Befreiung der Andromeda, ca. 1510-15. Öl auf Holz, 70 x 123 cm, Florenz, Galerie der Uffizien.

Das heutige Werk entführt uns in eine spannende Geschichte, die vom Künstler Piero di Cosimo in einer neuen Kompositionsart interpretiert wurde.

Ursprünglich war das Werk mit dem Hinweis versehen: Piero nach einer Zeichnung von Leonarda. Das heißt wir haben es hier es eigentlich mit einer Komposition von zwei Künstlern zu tun.

Der Mythos des Perseus wird in allen Einzelheiten dargestellt, wie er Andromeda befreit. Dafür muss er das Meeresungeheuer töten, welches deutlich den Mittelpunkt des Werkes dominiert. Links neben diesem ist Andromeda zu sehen, wie sie mit einem roten Strick am Baumstumpf gefesselt steht, hilfesuchend nicht Opfer vom Ungeheuer zu werden.

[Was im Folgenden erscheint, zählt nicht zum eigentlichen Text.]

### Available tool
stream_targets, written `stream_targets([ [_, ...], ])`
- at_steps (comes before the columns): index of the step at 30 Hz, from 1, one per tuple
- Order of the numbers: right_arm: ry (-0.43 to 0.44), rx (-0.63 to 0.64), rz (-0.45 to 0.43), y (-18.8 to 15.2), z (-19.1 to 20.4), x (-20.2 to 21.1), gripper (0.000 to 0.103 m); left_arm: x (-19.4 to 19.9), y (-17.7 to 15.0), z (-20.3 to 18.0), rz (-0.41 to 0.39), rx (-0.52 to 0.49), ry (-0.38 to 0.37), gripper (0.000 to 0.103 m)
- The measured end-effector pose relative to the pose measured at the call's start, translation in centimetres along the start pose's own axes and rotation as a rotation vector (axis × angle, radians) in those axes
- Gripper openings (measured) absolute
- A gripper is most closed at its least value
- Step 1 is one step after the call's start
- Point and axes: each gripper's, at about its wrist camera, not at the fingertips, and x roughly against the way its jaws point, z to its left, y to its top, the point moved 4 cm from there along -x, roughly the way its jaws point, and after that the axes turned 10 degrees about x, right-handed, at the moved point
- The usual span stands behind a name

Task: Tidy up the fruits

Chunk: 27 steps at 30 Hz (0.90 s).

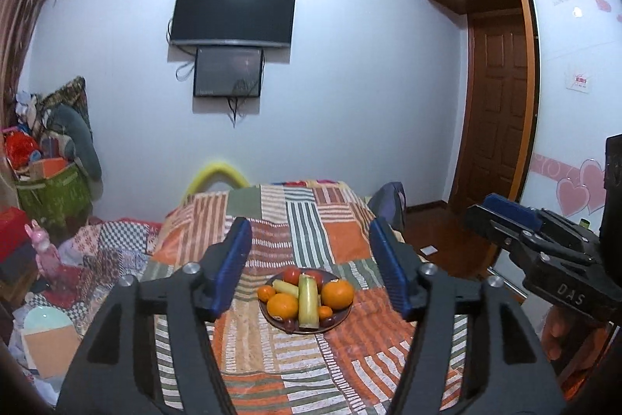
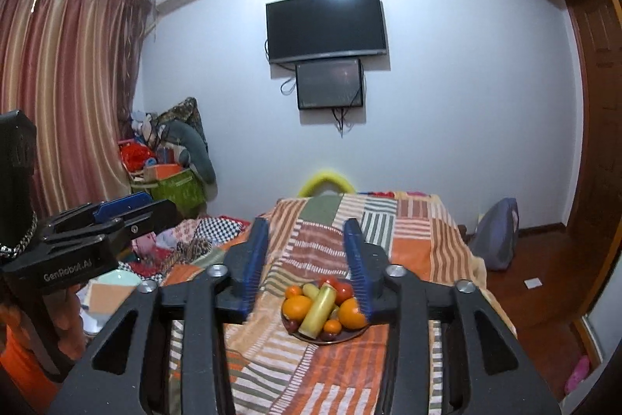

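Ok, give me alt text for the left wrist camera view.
A dark plate piled with oranges, tomatoes and a pale green stalk sits on a striped patchwork bedspread, framed by the open, empty left gripper. The right gripper shows at the right edge, with a wall-mounted TV beyond.

A plate [image 1: 272, 317] of fruit sits on the bed [image 1: 272, 220], near its front. A long fruit [image 1: 308, 301] lies across the plate's middle, with a round fruit [image 1: 282, 305] on its left and another [image 1: 337, 294] on its right. Behind the bed, a television [image 1: 232, 12] hangs on the wall, a smaller screen [image 1: 228, 72] just below it.
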Motion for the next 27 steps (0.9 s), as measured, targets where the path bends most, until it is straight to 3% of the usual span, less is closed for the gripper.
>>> stream_targets([
  [2, -0.023, 0.003, -0.020, 0.0, 0.2, 0.4, 0.064, 0.5, 0.0, -0.2, -0.014, -0.013, 0.008, 0.074],
  [5, -0.040, -0.004, -0.035, -0.1, 0.3, 0.5, 0.074, 1.0, -0.1, -0.4, -0.031, -0.013, 0.017, 0.087],
  [13, -0.110, -0.009, -0.056, -0.2, 0.3, 1.2, 0.103, 2.0, -0.5, -0.5, -0.062, -0.024, 0.033, 0.100],
  [27, -0.122, 0.011, -0.046, -0.5, 0.8, 1.7, 0.103, 1.7, -1.1, -0.4, -0.063, -0.032, 0.050, 0.103],
])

Um das Zentrum des Werkes erstreckt sich eine deformierte, faszinierende Landschaft mit unrealistischen Hügeln im Hintergrund und den unterschiedlichsten Szenen. Exotische Einzelheiten werden dargestellt, wie die Männer mit Turbanen rechts und links. Zur unteren Bildmitte rechts sind zwei Musiker mit Musikinstrumenten ohne Saiten und Resonanzkörper abgebildet. Es ist eindeutig, dass hier keine Musik erklingen wird.

Die genaue Entstehungszeit des Werkes ist umstritten. Es gibt die Theorie, dass dieses Werk in seinen szenischen Entwurf von einem florentinischen Karnevalsspektakel 1513 inspiriert wurde. Genau in diesem Jahr erlangten die Medici wieder die Macht in Florenz. Der neu austreibende Baumstumpf im mittleren unteren Bild deutet dies an. Er steht als das Medici Symbol des broncone, einen grünen jungen Zweig, der kraftvoll austreibt.

Aus einer jüngeren Studie stammt eine andere Theorie, in der Giorgio Vasari im 16. Jh. behauptete, dass dieses Werk bereits 1510 entstanden sein muss und wenig mit dem Medici zu tun habe. Es wurde für einen Strozzi, Filippo dem Jüngeren gemalt. Dieser habe Cosimo im Jahre 1510 für eine Arbeit in seinen privaten Gemächern bezahlt. Welche Arbeit genau damit gemeint war, bleibt uns Vasari schuldig. So dürfen wir weiter auf neue Theorien gespannt sein.

 

Weiterführende Literatur:

Geronimus, Dennis: Piero Di Cosimo. Visions Beautiful and Strange, Yale 2006.